▶ _AIM OF THE EXERCISE_
Among the records below, find the line that has "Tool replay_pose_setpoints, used"; from there, give the lines again exactly, and stop after the line that has "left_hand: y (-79".

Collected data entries
========================

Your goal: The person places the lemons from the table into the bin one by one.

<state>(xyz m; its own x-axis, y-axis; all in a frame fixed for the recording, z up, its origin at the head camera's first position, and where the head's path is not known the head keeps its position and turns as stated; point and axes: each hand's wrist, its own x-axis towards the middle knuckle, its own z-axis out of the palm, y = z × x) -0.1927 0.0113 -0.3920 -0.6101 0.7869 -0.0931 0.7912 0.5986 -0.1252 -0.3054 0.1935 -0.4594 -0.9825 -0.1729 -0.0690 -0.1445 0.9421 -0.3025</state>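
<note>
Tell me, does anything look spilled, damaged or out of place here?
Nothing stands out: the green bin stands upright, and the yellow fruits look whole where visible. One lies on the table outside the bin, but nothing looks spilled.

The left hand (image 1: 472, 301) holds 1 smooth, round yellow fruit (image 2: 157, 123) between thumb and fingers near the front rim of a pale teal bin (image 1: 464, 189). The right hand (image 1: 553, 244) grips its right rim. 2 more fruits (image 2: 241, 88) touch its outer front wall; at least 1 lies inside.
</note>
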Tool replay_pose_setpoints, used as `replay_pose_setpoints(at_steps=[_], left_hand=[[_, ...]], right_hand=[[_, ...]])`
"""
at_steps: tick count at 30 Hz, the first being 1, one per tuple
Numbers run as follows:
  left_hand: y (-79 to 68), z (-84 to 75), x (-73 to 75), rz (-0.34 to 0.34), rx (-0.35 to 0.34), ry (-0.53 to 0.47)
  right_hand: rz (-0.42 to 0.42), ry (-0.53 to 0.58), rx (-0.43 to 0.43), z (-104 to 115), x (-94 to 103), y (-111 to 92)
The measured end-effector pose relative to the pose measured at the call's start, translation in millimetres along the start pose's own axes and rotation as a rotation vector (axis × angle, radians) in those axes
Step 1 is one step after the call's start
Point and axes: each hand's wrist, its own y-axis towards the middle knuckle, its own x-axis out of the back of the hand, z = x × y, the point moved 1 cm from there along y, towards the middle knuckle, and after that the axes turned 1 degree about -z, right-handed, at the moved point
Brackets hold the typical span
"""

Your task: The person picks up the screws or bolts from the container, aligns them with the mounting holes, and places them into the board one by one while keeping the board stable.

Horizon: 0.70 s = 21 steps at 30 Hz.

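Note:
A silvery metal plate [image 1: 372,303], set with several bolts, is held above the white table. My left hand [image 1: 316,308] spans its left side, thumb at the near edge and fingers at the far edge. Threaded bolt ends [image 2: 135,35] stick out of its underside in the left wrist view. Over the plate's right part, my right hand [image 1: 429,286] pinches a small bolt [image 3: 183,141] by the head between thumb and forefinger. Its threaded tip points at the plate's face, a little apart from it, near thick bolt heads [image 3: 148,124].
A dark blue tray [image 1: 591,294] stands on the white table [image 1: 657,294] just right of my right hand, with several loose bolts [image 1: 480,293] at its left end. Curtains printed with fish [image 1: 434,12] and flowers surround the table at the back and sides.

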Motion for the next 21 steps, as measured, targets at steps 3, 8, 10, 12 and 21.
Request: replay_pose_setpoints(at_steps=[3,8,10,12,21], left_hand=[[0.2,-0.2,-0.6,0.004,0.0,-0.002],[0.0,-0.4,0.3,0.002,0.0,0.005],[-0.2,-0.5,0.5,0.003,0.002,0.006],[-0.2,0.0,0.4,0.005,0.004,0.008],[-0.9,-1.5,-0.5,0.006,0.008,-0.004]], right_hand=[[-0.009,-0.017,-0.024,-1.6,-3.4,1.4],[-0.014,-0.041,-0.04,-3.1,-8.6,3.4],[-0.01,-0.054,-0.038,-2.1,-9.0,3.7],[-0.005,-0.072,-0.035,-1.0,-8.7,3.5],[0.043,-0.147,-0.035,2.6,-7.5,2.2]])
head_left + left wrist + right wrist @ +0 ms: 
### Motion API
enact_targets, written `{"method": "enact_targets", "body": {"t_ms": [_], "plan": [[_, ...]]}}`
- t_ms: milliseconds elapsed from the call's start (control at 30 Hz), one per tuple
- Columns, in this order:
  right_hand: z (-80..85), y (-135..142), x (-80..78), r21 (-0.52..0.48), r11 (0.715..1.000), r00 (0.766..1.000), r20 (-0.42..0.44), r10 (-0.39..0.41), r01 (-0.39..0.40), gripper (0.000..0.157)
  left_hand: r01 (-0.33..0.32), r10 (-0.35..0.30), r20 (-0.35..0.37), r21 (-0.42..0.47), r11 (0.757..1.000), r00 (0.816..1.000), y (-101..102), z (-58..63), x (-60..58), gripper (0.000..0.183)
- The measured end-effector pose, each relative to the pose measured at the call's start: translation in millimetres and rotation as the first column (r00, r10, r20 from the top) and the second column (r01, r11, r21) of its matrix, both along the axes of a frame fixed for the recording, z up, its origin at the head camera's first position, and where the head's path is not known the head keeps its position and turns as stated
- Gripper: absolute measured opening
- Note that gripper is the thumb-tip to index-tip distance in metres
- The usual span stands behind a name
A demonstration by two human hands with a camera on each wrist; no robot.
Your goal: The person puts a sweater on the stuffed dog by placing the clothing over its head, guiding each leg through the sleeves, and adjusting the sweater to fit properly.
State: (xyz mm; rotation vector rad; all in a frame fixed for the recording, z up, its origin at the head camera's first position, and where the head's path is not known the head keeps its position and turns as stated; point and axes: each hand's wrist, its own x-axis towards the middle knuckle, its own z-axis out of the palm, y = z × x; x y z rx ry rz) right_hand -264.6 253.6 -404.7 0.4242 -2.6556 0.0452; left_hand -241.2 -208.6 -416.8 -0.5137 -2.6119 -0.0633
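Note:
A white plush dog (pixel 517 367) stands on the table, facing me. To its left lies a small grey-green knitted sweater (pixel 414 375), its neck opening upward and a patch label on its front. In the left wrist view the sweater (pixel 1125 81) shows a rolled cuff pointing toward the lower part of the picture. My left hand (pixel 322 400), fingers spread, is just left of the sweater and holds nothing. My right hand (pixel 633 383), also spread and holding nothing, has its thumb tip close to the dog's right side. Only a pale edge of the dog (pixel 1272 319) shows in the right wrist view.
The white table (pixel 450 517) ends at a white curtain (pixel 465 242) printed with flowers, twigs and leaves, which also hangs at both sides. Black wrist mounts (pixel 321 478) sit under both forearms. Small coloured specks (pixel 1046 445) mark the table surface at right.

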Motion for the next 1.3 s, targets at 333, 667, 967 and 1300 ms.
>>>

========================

▶ _OUTPUT BELOW_
Tool replay_pose_setpoints, used as `replay_pose_setpoints(at_steps=[_], left_hand=[[_, ...]], right_hand=[[_, ...]])`
"""
at_steps: tick count at 30 Hz, the first being 1, one per tuple
Numbers run as follows:
  left_hand: y (-79 to 68), z (-84 to 75), x (-73 to 75), rz (-0.34 to 0.34), rx (-0.35 to 0.34), ry (-0.53 to 0.47)

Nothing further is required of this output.